- [Your assignment]:
Only these lines of the data below are wanted: the one with "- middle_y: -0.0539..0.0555", the one with "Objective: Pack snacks", and any lines between them, each repeated exactly.

- [Data shown]:
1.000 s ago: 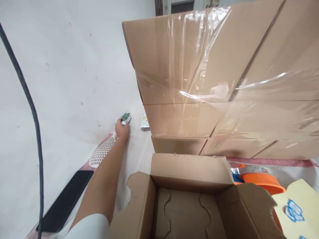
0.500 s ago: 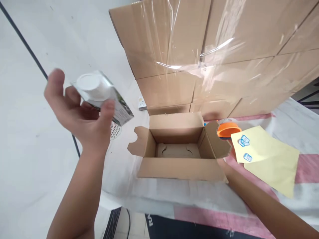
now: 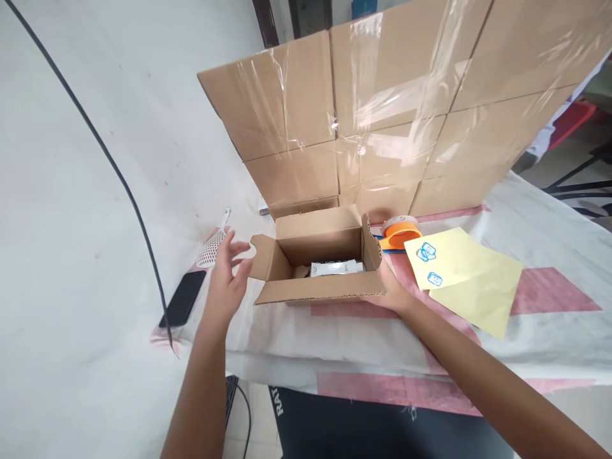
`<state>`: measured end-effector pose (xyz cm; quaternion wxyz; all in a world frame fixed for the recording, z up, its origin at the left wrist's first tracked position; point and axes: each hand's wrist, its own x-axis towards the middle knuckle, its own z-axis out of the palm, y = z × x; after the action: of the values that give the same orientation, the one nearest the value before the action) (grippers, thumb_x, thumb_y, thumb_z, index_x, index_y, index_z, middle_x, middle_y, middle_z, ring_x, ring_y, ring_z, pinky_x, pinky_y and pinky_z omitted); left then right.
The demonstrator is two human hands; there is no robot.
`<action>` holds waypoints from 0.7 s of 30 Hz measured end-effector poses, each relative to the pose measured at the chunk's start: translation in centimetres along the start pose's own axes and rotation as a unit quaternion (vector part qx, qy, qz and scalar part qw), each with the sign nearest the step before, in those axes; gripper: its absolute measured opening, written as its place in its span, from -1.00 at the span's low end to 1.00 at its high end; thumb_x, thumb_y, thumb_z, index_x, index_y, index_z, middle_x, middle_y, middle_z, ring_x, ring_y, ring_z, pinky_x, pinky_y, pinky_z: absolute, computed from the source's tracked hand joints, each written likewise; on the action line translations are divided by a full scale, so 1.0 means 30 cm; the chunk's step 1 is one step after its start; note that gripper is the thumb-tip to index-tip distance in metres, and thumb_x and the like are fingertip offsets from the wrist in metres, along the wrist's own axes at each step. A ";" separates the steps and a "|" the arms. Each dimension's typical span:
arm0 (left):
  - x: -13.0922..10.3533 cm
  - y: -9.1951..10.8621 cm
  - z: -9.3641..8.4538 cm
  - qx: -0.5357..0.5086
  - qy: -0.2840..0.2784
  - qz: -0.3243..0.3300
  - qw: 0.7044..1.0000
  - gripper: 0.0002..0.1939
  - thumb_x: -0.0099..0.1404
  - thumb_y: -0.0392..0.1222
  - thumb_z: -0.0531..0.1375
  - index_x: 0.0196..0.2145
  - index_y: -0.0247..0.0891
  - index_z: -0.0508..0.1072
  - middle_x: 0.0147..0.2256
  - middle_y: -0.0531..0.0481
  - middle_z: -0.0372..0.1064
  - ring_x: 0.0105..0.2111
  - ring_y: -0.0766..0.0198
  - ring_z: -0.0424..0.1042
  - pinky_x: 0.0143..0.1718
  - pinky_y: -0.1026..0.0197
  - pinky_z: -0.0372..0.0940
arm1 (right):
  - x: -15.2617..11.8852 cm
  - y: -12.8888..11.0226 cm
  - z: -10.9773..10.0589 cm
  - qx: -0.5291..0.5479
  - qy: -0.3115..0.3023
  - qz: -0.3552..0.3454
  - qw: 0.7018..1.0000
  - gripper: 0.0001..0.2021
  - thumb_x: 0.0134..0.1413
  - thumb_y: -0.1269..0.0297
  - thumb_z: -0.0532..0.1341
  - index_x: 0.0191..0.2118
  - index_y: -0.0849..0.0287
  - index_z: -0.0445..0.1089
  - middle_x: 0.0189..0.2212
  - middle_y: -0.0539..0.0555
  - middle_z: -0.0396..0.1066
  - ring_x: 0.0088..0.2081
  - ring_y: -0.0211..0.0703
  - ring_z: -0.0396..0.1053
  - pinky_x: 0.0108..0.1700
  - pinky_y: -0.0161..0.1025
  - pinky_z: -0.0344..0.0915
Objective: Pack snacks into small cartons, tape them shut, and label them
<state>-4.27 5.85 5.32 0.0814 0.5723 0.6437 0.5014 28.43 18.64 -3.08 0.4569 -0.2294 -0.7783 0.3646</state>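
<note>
A small cardboard box (image 3: 315,293) stands on the table with its flaps spread. Inside it lies a white drink carton (image 3: 335,268), its lower part hidden by the front wall. My left hand (image 3: 227,280) is empty beside the box's left flap, fingers apart and slightly curled. At the box's right front corner, my right hand (image 3: 393,290) grips the side; some of its fingers are hidden by the cardboard.
Behind the box a large taped cardboard panel (image 3: 291,172) leans upright. Orange-and-clear tape rolls (image 3: 401,234) and yellow sheets with blue stickers (image 3: 471,280) lie right. A white perforated scoop (image 3: 210,250), a black phone (image 3: 184,299) and a hanging cable (image 3: 122,178) are left.
The drink carton has gone from my left hand into the box. That hand has come down and right, and its fingers have let go. My view has shifted too.
</note>
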 end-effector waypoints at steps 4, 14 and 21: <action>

- [Task solution]:
  - middle_y: -0.0539..0.0555
  - middle_z: -0.0396..0.1066
  - ring_x: 0.0088..0.2081
  - ring_y: -0.0211..0.0703
  - ring_z: -0.0396..0.1053
  - pinky_x: 0.0108..0.1700
  - pinky_y: -0.0161..0.1025
  - pinky_z: -0.0344..0.0915
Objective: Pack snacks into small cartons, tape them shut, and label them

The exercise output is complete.